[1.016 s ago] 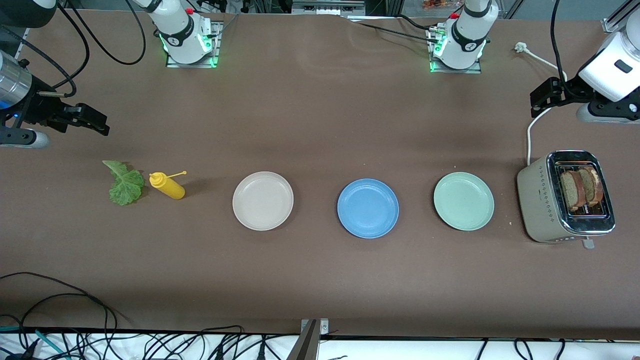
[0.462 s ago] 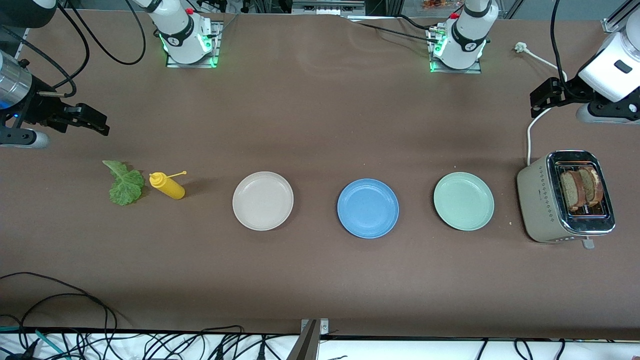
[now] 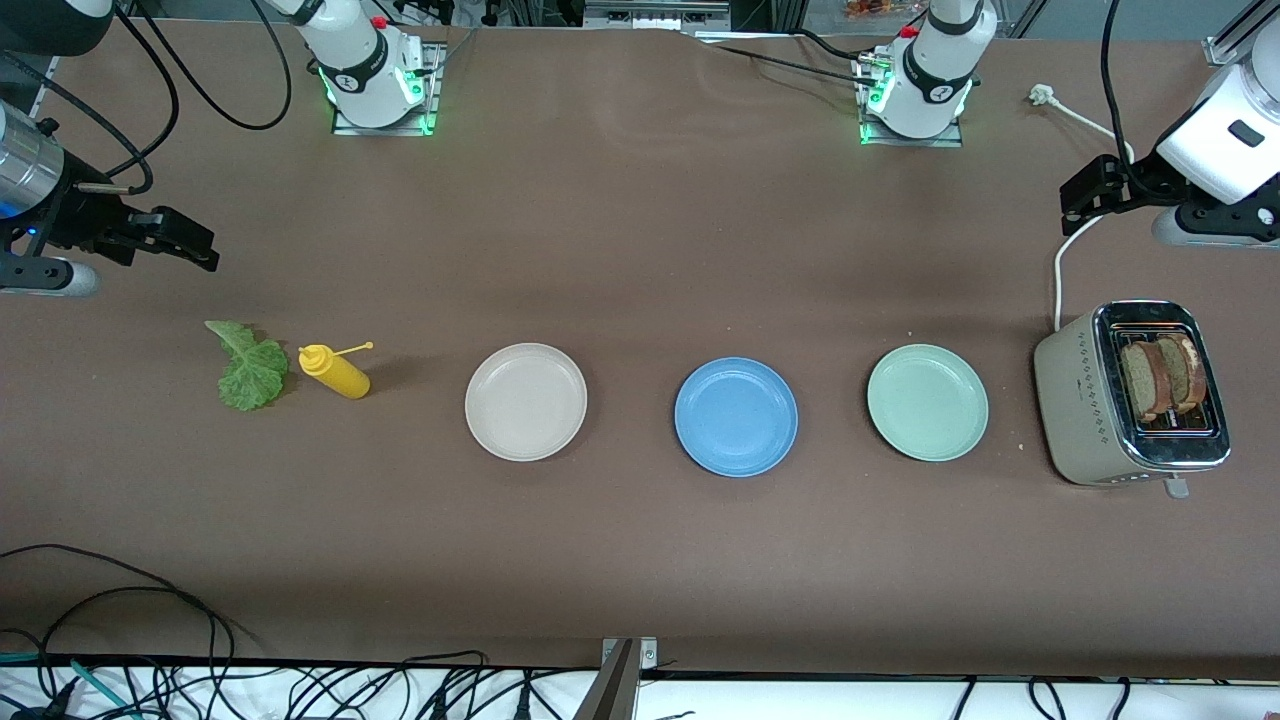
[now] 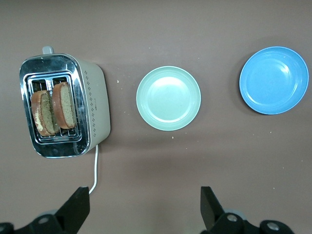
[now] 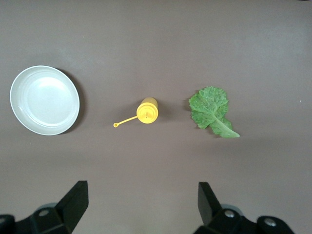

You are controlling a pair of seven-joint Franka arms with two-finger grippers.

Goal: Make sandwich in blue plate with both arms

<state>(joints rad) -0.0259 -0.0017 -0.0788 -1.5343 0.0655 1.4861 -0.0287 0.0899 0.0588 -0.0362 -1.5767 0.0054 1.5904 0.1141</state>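
Blue plate (image 3: 736, 416) sits bare mid-bench, between the beige plate (image 3: 526, 401) and mint plate (image 3: 927, 402). Both bread slices (image 3: 1160, 378) stand in the toaster (image 3: 1130, 395); the lettuce (image 3: 245, 366) lies beside the mustard bottle (image 3: 335, 371). Nothing's shifted this past second. Left gripper (image 4: 145, 210) hangs over the bench near the toaster, right gripper (image 5: 142, 205) near the lettuce, fingers apart, both waiting.

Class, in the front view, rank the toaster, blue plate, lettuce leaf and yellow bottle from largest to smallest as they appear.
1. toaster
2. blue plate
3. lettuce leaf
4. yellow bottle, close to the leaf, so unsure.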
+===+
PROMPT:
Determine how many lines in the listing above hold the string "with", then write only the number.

OUTPUT BELOW:
2